▸ **YOUR GOAL**: Every line from the start of the records through the line with "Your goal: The" is to be written out exactly; pictures are not.

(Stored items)
○ ○ ○ ○ ○

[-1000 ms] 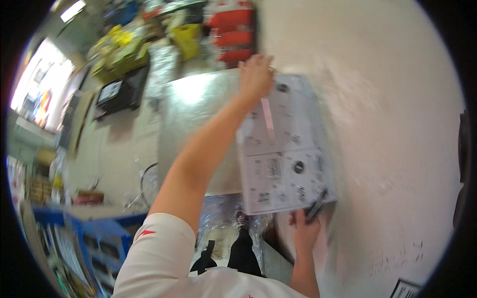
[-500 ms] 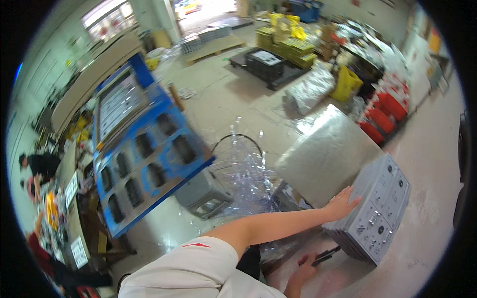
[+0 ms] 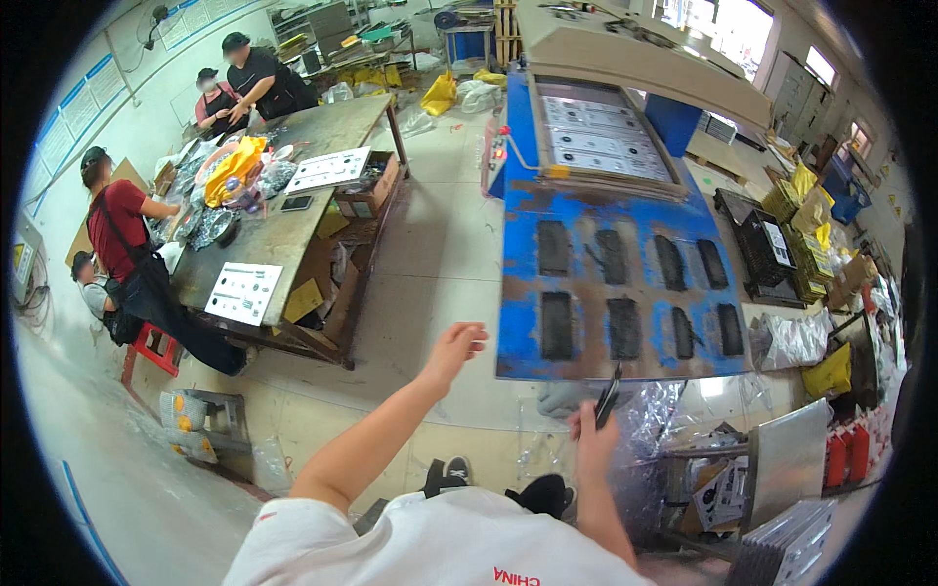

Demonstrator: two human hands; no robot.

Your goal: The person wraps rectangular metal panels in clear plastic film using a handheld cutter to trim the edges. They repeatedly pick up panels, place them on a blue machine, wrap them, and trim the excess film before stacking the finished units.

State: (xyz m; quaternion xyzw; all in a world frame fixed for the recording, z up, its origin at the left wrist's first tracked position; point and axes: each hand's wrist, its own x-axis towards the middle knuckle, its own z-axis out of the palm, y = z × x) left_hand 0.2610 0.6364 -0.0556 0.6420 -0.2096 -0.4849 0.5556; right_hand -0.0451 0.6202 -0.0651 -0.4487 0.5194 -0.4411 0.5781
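Note:
My left hand (image 3: 457, 354) is held out in front of the blue machine bed, to its left. It holds nothing, and its fingers are half bent and slightly apart. My right hand (image 3: 593, 437) is closed around a slim black hand tool (image 3: 608, 396) with a pointed end directed upward, close to the bed's front edge; its exact kind is unclear. The machine bed (image 3: 576, 369) carries several dark rectangular pads (image 3: 556, 325) in two rows. Behind them, a frame (image 3: 674, 192) holds printed grey-white panels (image 3: 598, 137).
A stack of grey panels (image 3: 782, 547) stands at lower right beside a metal sheet (image 3: 788, 469). Clear plastic film (image 3: 655, 420) hangs near my right side. At left, a long worktable (image 3: 293, 234) holds parts and printed sheets, with several people (image 3: 122, 220) around it. A red stool (image 3: 156, 350) stands nearby.
My view has swung left, away from the panel stack. My left hand has come off the stack and moved left, and my right hand has risen toward the machine bed with the black tool.

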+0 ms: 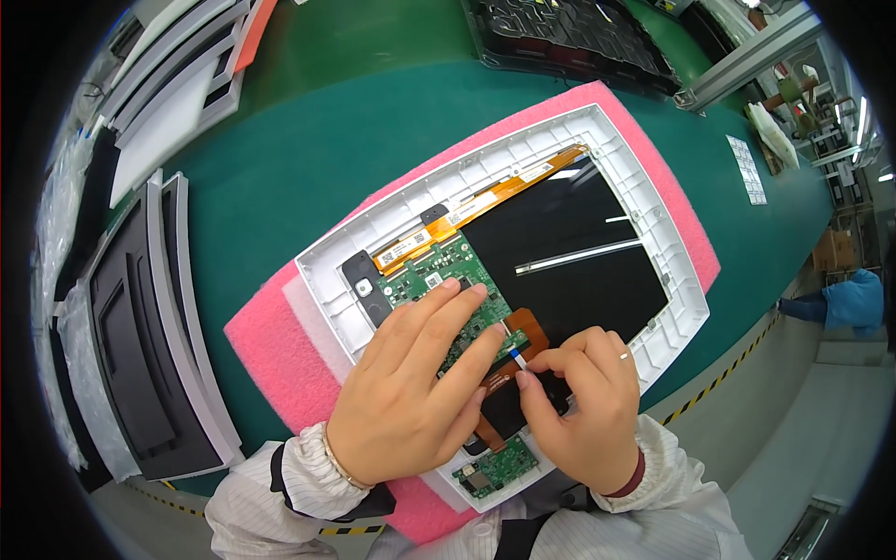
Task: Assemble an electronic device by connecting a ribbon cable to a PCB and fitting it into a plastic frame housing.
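Note:
A white plastic display housing (686, 327) lies with its inside facing up, holding a black panel (579, 252). My left hand (406, 392) rests with fingers spread over the green circuit board (471, 261), partly covering it. At the board's near right edge my right hand (593, 401) pinches a small flat ribbon cable (519, 357) with a blue end between thumb and forefinger. Whether the cable sits in a connector cannot be made out. Beside it is a brown flex cable (530, 329). A long orange flex strip (499, 198) runs along the board's far side. A smaller green board (504, 467) lies nearest me.
Pink foam (261, 345) lies under the housing on the green table (280, 159). Dark panels with grey frames (140, 327) stand at the left. A black molded tray (579, 37) sits at the back, near a metal post (747, 61). A person in blue (851, 303) is far right.

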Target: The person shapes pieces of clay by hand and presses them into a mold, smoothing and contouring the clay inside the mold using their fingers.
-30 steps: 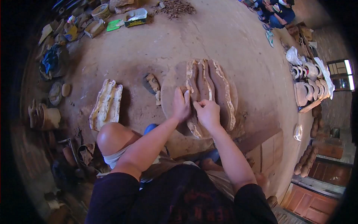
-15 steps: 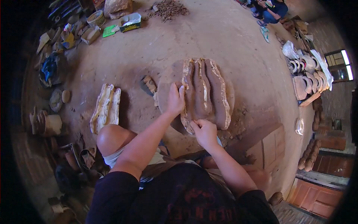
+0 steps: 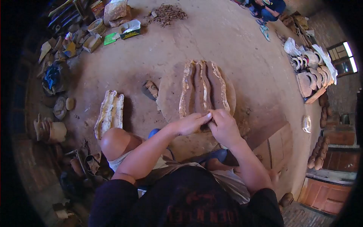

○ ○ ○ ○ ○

▸ **RESULT FOR THIS EXERCISE**:
[-1000 ms] 
[-500 ms] 
[+0 ms] 

Demonstrator: two human hands; no robot.

Your goal: The person wraps rectangular metal panels in clear plastic film using a handheld cutter to trim the edges. They repeatedly pick up panels, place them on a blue machine, wrap them, and trim the excess film before stacking the finished units.

This output requires nothing more.